On the solution of the linear problem, however, he tried unsuccessfully. In 1714 he had together with the London mathematician Humphry Ditton appealed to the Parliament with a proposal to organize a cash prize for solving the longitude problem. Newton, Samuel Clarke, Cotes and Halley supported the petition and the Parliament began with the Longitude Act of 20,000 pounds reward. The 1714 submitted by Whiston and Ditton proposals were unworkable, including a method with the magnetic declination. In 1718 he learned of the German geographer Christoph Eberhard originally developed by Christoph Semler method using the magnetic inclination. Supported by private patrons he could test the method on sea voyages, but it proved not to be applicable.
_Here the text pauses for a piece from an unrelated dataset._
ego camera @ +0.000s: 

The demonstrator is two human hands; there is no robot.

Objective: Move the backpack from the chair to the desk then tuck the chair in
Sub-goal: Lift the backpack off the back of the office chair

The mathematical method developed by him for the preparation of the isoclinic maps of southern England were far ahead of their time.

Publications

  • A New Theory of the Earth, From its Original, to the Consummation of All Things, Where the Creation of the World in Six Days, the Universal Deluge, And the General Conflagration, As laid down in the Holy Scriptures, are shewn to be perfectly Are agreeable to Reason and Philosophy. , London 1696
  • A Short View of the Chronology of the Old Testament, and of the Harmony of the Four Evangelists, Cambridge, 1702
  • An Essay on the Revelation of Saint John, So Far as Concerns the Past and Present Times, 1706
  • Arithmetica universalis, 1707, edition of Newton's lectures
  • Praelectiones astronomicae Cantabrigiae in Scholis Habitae, London, 1707
  • Sermons and Essays, 1709
  • Praelectiones Physico - mathematicae Cantabrigiae in Scholis Publicis Habitae, 1710
  • Primitive Christianity Revived, 1711-1712
  • Wilhelm Whistons ... Nova tellvris theoria, that is, consideration of the New Earth: according to their Ersprung and progress bit to bring forth all things, or, A thorough, clear and furnished by beygefügten breaks idea ..., translated from the English by MMSVDM (Michael Swen ), Franckfurt: Ludwig,
  • Astronomical Lectures, 1715
  • Astronomical Principles of Religion, Natural and reveal'd, 1717
  • The longitude and latitude found by the inclinatory or dipping needle: Wherein the laws of magnetism are therefore Discovered; To Which is prefix'd, an historical preface; and to Which is subjoin'd, Mr.Robert Norman's New attractive, or account of the first invention of the dipping needle, London 1721
  • Life of Samuel Clarke, 1730
  • The Astronomical Year: Or an Account of the Great Year MDCCXXXVI. Particularly of the Late Comet, Which was foretold by Sir Isaac Newton ..., London, 1737
  • Primitive New Testament, 1745
  • Memoirs of the Life and Writings of Mr. William Whiston. London, 1753
  • 1 and 2: Elementa Euclidea Geometriae Planae AC solidae selecta EX Archimede theoremata ejusdemque Trigonometria plana, Venice 1746 (together with Andreas Tacquet )
  • The Works of Flavius ​​Josephus, the Learned and Authentic Jewish Historian and Celebrated Warrior
  • An Experimental Course of Astronomy; Proposed by Mr. Whiston and Mr. Hauksbee

Credentials

  • RJ Howarth: Fitting geomagnetic fields before the invention of least squares. II William Whiston 's isoclinic maps of southern England ( 1719 and 1721), Ann. of Sci. 60 (1 ) (2003 ), 63-84.